LogLogic solutions enable compliance with the HITECH Act in the following areas:
| Identify breaches comply with HITECH 13402 |
Helping to detect ePHI data breaches using real-time log data and analysis across all enterprise systems (databases, security events from all infrastructure systems) that may store, transmit or otherwise handle ePHI. Using this data to make the appropriate notifications to those affected by possible compromise of ePHI (direct mapping, detective control). |
|---|---|
| Determine if notification is actually required comply with Interim Final Rules p42741 provide exception/safe harbor to HITECH 13402 |
Avoid costly breach notification requirements by Identifying data access from systems known to enforce encryption of stored or transmitted data. |
| Demonstrate ‘reasonable diligence’ comply with HITECH 13410 |
Log collection, aggregation, normalization, correlation, and analysis are detective controls that satisfy the requirement to be classified in this category.
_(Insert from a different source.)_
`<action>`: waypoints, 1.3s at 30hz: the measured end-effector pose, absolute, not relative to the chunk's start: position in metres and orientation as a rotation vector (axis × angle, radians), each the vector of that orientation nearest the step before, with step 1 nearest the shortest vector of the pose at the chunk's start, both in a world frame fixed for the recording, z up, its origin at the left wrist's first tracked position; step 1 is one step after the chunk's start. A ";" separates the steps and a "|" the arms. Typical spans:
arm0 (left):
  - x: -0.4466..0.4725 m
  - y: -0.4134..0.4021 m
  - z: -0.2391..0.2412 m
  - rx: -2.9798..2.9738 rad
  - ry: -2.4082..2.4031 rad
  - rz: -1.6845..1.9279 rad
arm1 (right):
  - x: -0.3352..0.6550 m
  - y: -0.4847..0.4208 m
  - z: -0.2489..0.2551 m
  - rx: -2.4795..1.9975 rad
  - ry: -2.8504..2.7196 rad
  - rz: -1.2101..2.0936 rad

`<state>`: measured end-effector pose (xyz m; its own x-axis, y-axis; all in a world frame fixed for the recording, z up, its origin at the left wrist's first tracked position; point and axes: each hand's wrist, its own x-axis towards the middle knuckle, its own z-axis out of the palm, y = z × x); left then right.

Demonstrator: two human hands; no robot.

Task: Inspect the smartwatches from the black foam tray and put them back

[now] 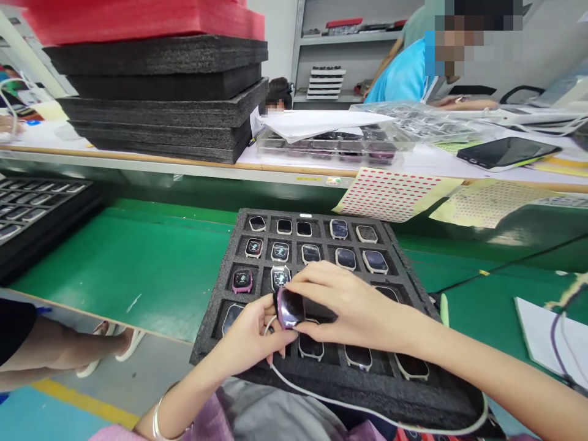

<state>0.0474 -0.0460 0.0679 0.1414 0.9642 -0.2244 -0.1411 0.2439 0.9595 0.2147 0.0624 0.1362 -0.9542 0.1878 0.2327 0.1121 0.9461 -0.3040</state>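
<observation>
Between thumb and fingers, my right hand (353,303) grips a purple-edged smartwatch case (291,308), its glossy dark screen tilted up. My left hand (252,334) is closed beside it, with a white cable (316,392) running out through the fingers. The cable's end is hidden behind the watch, where a dark edge shows; whether it touches the watch I cannot tell. Under both hands lies a black foam tray (215,306) with several strapless watch cases in its pockets. Among them are a purple one (242,280) and a silver one with a lit screen (280,277).
Another watch tray (46,211) sits on the green bench (138,263) at left. Stacked black foam (160,116) stands on the shelf above, near a clear plastic box (331,147) and a phone (508,152). Sticker sheets (395,196) hang down. A person in blue (399,76) is beyond.
</observation>
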 end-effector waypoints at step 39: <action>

All Loglogic products provide these controls and the Database Security Manager goes further to provide preventive controls by terminating and quarantining unauthorized database connections. |
| Help business associates comply as well comply with HITECH 13401 |
Application of security provisions and penalties to business associates and reduce risks associated with business associates). LogLogic solutions enable business associates of any size to comply with the HITECH Act. Since business associates by their nature may process ePHI on behalf of multiple clients (covered entities), it is essential that detail logging with the source of ePHI data be kept. In the event of a data breach from the business associates’ infrastructure, they must comply with the HITECH Act breach notification requirements but can LIMIT their exposure to the covered entity that was the actual source of the ePHI. |
| Identify data access patterns which could be locked down through preventive controls all HITECH: avoid breaches |
Using detective controls such as logging to improve preventive controls (e.g. more granular authorization, removing terminated/revoked/guest user accounts) is an effective method for improving overall security and avoiding breaches in the first place. |
While LogLogic can provide you with the tools to enable you to achieve compliance, LogLogic cannot determine if you have met your compliance objectives. For any such determinations, you are advised to consult with a qualified advisor.